Hopefully Sheen’s interview will shed light on “undetectable” and what it means while beginning to unravel HIV criminalization. Until then criminalization will continue to hurt prevention efforts by increasing stigma around HIV, making it less appealing for people to learn their HIV status. A popular refrain among communities deemed to be most at risk is, “Take the test and risk arrest.” People who fear they may be living with HIV would rather suffer with the virus, managing it alone rather than risk having the criminal justice system involved in their lives.

In states without specific HIV criminalization laws, people living with the virus can be charged with assault with a deadly weapon--their body. And as we see with Sheen, it also opens people up to civil law suits. In his interview on Today, Sheen spoke about how he has spent millions on trying to suppress his HIV status from the public. More than 30 years into the world knowing about the virus, we still have a construction of people living with HIV as “bad,” something the November 18 National Enquirer cover about Sheen makes clear.

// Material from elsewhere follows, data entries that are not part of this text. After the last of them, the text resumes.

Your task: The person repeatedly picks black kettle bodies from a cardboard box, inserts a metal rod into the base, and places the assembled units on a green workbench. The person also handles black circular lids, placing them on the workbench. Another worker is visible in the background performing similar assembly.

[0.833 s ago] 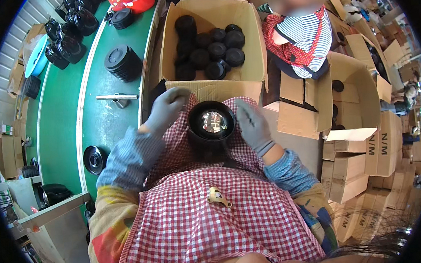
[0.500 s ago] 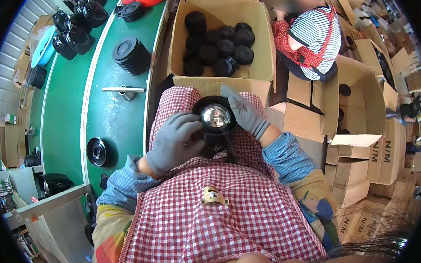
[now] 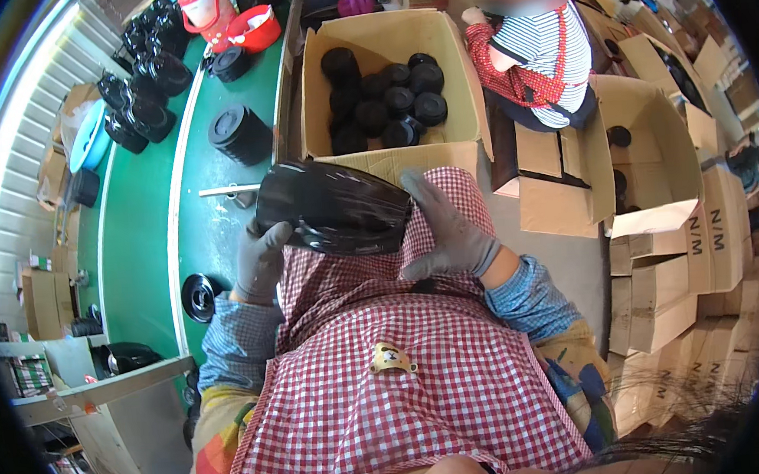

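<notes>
A glossy black jug-like body (image 3: 334,209) lies on its side above my lap, tilted slightly down to the right. My left hand (image 3: 262,260), in a grey glove, grips its left end, with the thumb on the near side. My right hand (image 3: 453,232), also gloved, holds the right end between its fingers and a thumb stretched out below. Neither end's opening can be seen from here. Under it is my red-and-white checked apron (image 3: 386,341).
An open carton (image 3: 391,28) of black round parts stands ahead. On the green table (image 3: 138,260) at left are stacked black discs (image 3: 238,134), a black ring-shaped part (image 3: 201,297), a metal bar (image 3: 229,191) and several black jugs (image 3: 142,121). A co-worker (image 3: 551,61) sits at far right beside cartons.
The black body has turned from upright, its mirror-like inside facing up, onto its side. Both hands have moved apart to its two ends. The whole view has shifted slightly.
</notes>
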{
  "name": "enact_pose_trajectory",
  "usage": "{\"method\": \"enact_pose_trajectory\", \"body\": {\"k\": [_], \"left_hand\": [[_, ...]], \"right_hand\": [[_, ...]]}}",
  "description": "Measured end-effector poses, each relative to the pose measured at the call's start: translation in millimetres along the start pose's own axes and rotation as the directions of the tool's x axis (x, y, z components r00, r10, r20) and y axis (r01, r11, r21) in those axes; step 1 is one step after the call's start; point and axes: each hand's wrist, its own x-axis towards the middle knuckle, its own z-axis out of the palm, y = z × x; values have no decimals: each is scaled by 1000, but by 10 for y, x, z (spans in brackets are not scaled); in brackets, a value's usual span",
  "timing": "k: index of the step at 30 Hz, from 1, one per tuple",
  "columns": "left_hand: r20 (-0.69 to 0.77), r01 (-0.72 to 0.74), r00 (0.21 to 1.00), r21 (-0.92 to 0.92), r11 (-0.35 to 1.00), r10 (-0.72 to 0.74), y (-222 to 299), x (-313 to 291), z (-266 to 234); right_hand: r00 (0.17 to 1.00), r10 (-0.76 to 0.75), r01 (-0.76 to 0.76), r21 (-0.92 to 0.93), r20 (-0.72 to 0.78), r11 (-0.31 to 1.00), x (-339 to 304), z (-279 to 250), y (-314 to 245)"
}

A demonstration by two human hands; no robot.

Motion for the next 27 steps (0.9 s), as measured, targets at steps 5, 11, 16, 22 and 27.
{"method": "enact_pose_trajectory", "body": {"k": [5,11,16,22,27], "left_hand": [[-52,214,960,-501,839,-276,-254,-234,103],[151,264,962,-298,917,-228,-642,-295,-241],[146,337,941,-341,878,-304,-857,-306,-464],[134,345,938,-295,891,-319,-453,-328,-129],[78,255,966,-161,954,-245,-405,-341,-546]], "right_hand": [[970,-57,101,175,-238,979,92,77,-276],[970,0,82,328,-243,941,0,0,-534],[973,-30,93,270,-229,958,-89,41,-526],[943,-195,237,131,-270,963,-125,91,-431],[952,-238,240,-13,-191,971,-83,185,-199]]}}
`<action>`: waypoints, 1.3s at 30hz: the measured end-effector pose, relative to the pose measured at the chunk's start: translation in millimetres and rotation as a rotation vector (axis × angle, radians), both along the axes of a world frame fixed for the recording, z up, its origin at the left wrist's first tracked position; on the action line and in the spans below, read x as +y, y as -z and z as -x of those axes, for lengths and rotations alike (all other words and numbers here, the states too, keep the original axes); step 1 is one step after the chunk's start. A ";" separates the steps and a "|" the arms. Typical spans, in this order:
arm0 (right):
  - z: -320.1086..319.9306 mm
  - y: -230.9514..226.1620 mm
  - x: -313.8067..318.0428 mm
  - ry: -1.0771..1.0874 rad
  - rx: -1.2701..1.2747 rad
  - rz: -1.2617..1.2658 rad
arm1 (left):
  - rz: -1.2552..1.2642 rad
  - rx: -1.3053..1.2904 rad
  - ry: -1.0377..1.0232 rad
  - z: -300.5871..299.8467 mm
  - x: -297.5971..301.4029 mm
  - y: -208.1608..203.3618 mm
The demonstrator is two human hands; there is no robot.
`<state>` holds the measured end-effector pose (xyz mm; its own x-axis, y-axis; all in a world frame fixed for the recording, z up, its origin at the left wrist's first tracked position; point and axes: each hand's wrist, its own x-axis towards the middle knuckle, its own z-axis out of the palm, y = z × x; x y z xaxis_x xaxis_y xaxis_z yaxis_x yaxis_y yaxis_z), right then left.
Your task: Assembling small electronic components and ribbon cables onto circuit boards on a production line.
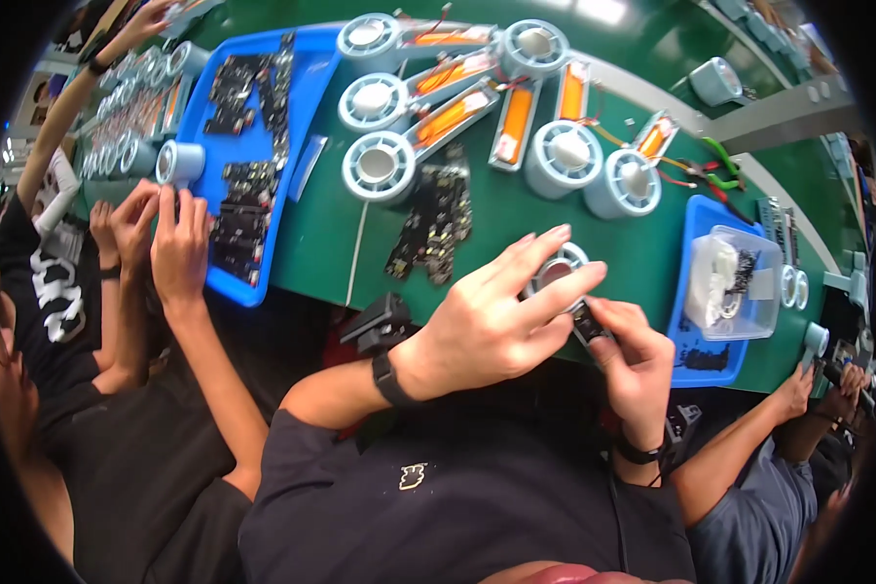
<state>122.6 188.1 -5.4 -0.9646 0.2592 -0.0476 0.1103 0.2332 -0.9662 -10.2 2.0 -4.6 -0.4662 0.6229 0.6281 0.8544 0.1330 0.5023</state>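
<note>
Close to the table's near edge, a light blue round-headed housing point(576, 255) with a short handle is between my hands. My left hand point(492, 316) reaches over its round head, fingers spread and bent around the rim. My right hand point(635, 358) grips the handle end, thumb and fingers closed around it. A small black part point(586, 321), perhaps a circuit board, shows at the handle beside my right thumb. The underside of the housing is hidden by my fingers. Beyond my left hand lies a pile of black circuit boards point(436, 219).
Several similar housings point(380, 167) with orange batteries point(516, 122) in their handles stand farther back. A blue tray point(307, 73) of boards is at left; another blue tray point(686, 263) with a clear box point(749, 311) is at right. Green-handled pliers point(720, 161) lie behind it. Co-workers' hands point(180, 243) work on both sides.
</note>
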 end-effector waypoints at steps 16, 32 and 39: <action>-5.5 19.9 12.2 -0.135 0.039 0.003 | 0.373 0.276 0.142 3.7 17.0 -49.9; -8.3 23.3 -3.2 0.021 0.170 -0.036 | 0.707 0.048 -0.500 386.8 -11.0 -21.7; -4.4 20.1 -1.5 0.083 0.240 -0.143 | 1.231 0.221 -0.372 285.2 16.1 -96.0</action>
<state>127.0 186.6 -25.5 -0.9192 0.3249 0.2224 -0.0934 0.3688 -0.9248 -295.4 18.2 91.4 -0.6952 0.6977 -0.1730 0.7152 0.6474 -0.2633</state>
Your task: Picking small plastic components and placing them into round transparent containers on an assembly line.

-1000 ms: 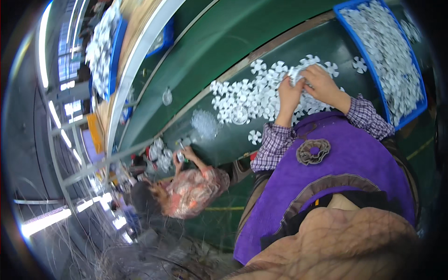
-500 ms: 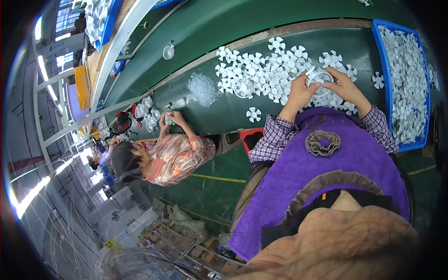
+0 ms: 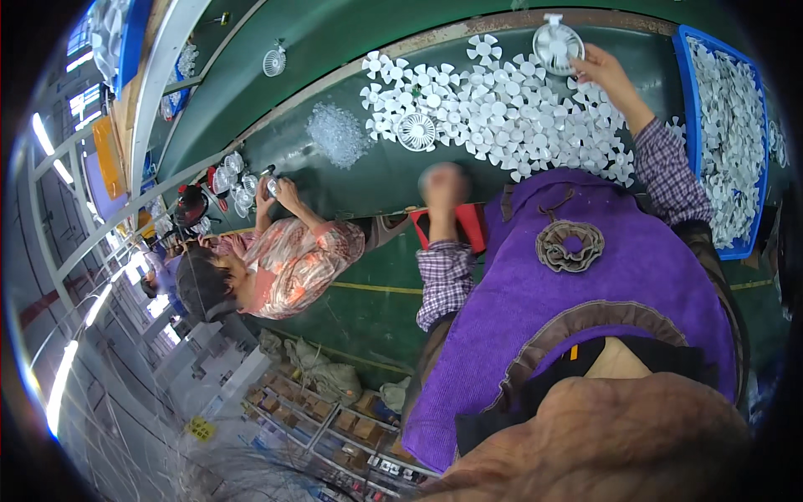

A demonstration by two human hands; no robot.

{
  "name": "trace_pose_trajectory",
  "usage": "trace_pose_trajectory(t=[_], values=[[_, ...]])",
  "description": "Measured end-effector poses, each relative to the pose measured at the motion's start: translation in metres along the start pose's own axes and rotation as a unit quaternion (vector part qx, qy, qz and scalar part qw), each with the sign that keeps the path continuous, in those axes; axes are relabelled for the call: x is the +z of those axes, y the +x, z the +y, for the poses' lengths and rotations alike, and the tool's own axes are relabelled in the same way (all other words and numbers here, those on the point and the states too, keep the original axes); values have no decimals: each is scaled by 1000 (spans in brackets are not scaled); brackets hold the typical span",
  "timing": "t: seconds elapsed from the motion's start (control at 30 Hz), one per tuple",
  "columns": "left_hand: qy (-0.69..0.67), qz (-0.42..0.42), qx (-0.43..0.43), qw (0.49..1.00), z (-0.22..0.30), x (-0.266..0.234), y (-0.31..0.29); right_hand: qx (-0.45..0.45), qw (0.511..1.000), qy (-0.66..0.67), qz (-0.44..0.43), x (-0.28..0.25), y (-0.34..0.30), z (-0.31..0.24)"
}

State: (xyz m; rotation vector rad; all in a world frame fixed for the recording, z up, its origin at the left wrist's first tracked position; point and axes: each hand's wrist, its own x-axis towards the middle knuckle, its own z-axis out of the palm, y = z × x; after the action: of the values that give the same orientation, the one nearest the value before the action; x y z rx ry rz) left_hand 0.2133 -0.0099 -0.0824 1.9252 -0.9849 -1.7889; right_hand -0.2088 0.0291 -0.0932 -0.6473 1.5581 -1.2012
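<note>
My right hand [image 3: 602, 70] grips the rim of a small white fan housing [image 3: 557, 48] with a round slatted grille. It is at the far edge of the work table, beyond the heap. My left hand [image 3: 443, 185] is smeared by motion over the table's near edge, beside a red bin-like object [image 3: 471, 227]; whether it holds anything does not show. Between my hands spreads a heap of white fan blades [image 3: 502, 117]. Another round white fan housing [image 3: 416, 132] lies at the heap's left side.
Left of the heap is a pile of small clear pieces [image 3: 339, 135]. A blue crate [image 3: 693, 134] full of white fan blades stands at the right. Further left, a co-worker [image 3: 293, 259] handles a part beside several fan housings. A green belt [image 3: 351, 42] runs behind the table.
My hands have parted. The right has carried the fan housing away to the far edge; the left has swung left and back to the near edge. The view has shifted slightly.
</note>
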Motion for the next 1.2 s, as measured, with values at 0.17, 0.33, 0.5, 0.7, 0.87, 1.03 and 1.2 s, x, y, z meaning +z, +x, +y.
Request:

Fear of HIV and the related stigma not only impacts those living with the virus, but also those who have recently come into contact with someone living with HIV. “Now look what you’ve done,” repeats Swift throughout “Bad Blood”; it’s a way to point blame, a suggestion that although the “bad blood” was shared, only the person she is singing about is responsible. In this arrangement Swift gets the upper hand by taking the issue to the public. She distances herself from being in a shared situation by calling attention to what has happened to her. Swift gets to be both victim and victor, while the other person is only villainized. This is the story of many of Swift’s songs, and of HIV criminalization. The hurt, shame, fear and confusion of the recently exposed and possibly seroconverted is used by authorities and lawyers to bring cases and charges against people living with the virus. I do not think that Swift is singing about HIV, yet for me “Bad Blood” mirrors the flawed logic at the heart of HIV criminalization: public revenge stemming from intimate pain.

It can seem silly or maybe even a form of distraction to focus on pop culture when dealing with issues as serious as HIV/AIDS and criminalization, and yet this is where much of the public gathers not only to learn about issues, but how to discuss these issues. As has been noted, the media surrounding Charlie Sheen’s disclosure, while terrible at times, was made better in part because of activists and artists in the US who are good at marshaling pop culture and the media for activist and educational purposes (a legacy of the earliest HIV activism). People will not always pay attention to an earnest pronouncement about important issues, so meeting people where they are at is not only a form of harm reduction, it is a good public education strategy.

So I think it is OK in this current Sheen / HIV news cycle to explore Swift’s words, and, following her logic, remind people that just as “band-aids don’t fix bullet-holes,” criminalization doesn’t stop HIV.


Theodore Kerr is a Canadian-born, Brooklyn-based writer and organizer. He was the programs manager at Visual AIDS and is currently doing his graduate work at Union Theological Seminary.